Politique

Cela fait un an qu’on parle du projet. Ce mercredi, il deviendra réalité à lors d’un vote en séance plénière de la Chambre. Ce projet, initié par le ministre des Finances Johan Van Overtveldt (N-VA) à la fin de 2015, concerne l’exonération de revenus investis dans la production d’une œuvre scénique. Soit l’instauration d’un incitant fiscal tax shelter aux arts de la scène. Adopté à l’unanimité (moins une abstention) le 9 décembre en Commission des Finances et du Budget, le projet de loi devrait obtenir un très large soutien. Le dispositif pourrait entrer en vigueur dès le début de 2017.

Ce tax shelter fait figure de très beau cadeau de Noël pour le secteur des arts de la scène. Il devrait y trouver un ballon d’oxygène financier très appréciable, du côté des investisseurs privés, alors que les financements en provenance des Communautés ne brillent pas par leur générosité. [En illustration de ce dossier : "Tristesses", d'Anne-Cécile Vandalem, un des grands succès de 2016 (et Prix de la critique du meilleur spectacle), de sa création au Théâtre de Liège au Festival d'Avignon et au-delà : l'exemple même d'une coproduction dont le volume - important - aurait justifié le recours au tax shelter.]

Soutenir les productions plus modestes

L’application du tax shelter aux arts de la scène découle du succès rencontré par le même dispositif, mis en œuvre dès 2004, dans le secteur de l’audiovisuel. Certes, le succès ne fut pas immédiat. Il connut même quelques abus, ce qui conduisit d’ailleurs le législateur à rectifier le tir. Ainsi, depuis le 1er janvier 2015, un nouveau tax shelter (à la fois plus simple et plus transparent) est entré en vigueur. Depuis lors, tout le secteur est aux anges. En 2015, pas moins de 180 millions d’euros auront été levés auprès d’investisseurs dans le cadre du financement d’œuvres audiovisuelles "made in Belgium".

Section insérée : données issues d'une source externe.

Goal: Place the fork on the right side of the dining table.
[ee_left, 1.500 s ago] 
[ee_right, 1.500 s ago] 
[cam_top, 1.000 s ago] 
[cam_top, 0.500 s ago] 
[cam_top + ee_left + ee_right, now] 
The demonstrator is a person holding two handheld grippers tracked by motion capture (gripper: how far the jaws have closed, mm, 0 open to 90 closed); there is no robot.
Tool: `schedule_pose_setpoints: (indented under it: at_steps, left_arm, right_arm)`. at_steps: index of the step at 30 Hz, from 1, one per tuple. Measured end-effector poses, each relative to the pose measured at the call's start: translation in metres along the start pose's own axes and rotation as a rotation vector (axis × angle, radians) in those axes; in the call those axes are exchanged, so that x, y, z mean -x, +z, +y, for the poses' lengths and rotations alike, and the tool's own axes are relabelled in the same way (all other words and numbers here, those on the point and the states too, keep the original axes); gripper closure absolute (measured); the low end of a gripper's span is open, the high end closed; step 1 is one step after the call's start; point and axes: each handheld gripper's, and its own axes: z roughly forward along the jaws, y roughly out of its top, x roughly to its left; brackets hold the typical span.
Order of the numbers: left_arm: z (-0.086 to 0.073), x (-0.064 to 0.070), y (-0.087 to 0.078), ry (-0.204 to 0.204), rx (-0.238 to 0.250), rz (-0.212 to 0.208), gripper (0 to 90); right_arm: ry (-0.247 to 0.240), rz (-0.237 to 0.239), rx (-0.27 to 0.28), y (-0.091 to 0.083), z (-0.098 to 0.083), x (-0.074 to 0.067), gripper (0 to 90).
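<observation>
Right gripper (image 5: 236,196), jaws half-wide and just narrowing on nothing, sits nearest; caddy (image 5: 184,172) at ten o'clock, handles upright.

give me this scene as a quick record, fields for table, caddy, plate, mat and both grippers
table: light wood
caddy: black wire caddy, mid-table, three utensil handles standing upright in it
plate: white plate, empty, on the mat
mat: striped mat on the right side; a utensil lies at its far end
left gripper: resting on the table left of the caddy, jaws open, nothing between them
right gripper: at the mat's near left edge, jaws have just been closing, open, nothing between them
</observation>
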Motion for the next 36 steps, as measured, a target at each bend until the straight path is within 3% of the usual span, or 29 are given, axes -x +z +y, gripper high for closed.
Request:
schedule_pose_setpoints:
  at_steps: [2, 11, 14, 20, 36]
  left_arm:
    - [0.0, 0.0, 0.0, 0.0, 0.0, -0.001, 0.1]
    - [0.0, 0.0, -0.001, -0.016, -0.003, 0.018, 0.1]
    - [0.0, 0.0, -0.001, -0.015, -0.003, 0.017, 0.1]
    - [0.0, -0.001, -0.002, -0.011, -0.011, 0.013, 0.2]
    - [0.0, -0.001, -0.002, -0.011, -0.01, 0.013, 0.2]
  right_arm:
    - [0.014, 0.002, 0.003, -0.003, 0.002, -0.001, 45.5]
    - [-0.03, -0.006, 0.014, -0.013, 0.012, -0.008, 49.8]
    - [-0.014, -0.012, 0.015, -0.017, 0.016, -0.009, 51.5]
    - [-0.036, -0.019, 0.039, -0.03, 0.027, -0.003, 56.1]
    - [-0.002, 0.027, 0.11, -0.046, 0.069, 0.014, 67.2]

"Le secteur des arts de la scène est un secteur qui, à l’instar du secteur audiovisuel, dépend fréquemment d’un financement externe (coproductions, NdlR) sans lequel beaucoup de ces productions ne seraient pas viables", a expliqué le ministre des Finances lors des débats en Commission. Et M.Van Overtveldt d’ajouter : "L’objectif est clair : elle vise à soutenir les productions plus modestes qui requièrent d’importants moyens financiers."

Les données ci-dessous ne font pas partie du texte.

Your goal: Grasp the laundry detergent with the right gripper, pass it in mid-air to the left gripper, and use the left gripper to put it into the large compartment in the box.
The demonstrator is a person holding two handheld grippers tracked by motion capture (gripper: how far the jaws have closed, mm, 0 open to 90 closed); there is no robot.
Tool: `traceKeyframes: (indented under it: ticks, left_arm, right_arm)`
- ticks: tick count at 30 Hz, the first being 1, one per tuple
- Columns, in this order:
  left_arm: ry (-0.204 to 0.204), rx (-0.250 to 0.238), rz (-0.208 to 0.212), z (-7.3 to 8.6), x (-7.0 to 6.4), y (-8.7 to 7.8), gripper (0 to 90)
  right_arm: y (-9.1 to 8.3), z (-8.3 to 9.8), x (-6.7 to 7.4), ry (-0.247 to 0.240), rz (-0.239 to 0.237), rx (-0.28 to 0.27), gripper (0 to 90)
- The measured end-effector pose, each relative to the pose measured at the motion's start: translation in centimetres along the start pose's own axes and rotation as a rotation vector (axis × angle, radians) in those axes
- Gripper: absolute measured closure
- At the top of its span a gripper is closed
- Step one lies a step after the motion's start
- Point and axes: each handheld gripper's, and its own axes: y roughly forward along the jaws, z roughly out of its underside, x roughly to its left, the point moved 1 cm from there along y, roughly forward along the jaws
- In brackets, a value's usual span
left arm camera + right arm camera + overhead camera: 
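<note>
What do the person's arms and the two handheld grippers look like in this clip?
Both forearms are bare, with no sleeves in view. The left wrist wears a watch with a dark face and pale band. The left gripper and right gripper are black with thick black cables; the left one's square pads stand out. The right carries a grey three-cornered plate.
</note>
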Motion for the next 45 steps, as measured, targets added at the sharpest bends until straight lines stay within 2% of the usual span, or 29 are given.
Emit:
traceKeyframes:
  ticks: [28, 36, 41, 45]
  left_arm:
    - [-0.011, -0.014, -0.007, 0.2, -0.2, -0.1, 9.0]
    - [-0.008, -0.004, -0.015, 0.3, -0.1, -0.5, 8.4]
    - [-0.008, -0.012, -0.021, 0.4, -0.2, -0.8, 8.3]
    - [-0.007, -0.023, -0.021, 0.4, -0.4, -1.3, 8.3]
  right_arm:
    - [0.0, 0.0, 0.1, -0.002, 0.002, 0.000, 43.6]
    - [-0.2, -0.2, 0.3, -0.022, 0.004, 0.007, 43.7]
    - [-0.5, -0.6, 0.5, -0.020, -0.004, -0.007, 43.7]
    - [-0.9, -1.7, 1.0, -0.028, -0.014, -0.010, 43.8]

Principe général et éléments particuliers

Pratiquement, le tax shelter des arts de la scène s’aligne très largement sur celui en vigueur pour l’audiovisuel. Il va permettre à toute entreprise, soumise à l’impôt des sociétés, d’investir une partie de ses bénéfices dans des œuvres scéniques originales en obtenant une exonération fiscale à concurrence de 310 % du montant investi et un rendement fixe de l’ordre de 10 %. Ce qui est évidemment une aubaine en période de taux (quasi) nuls.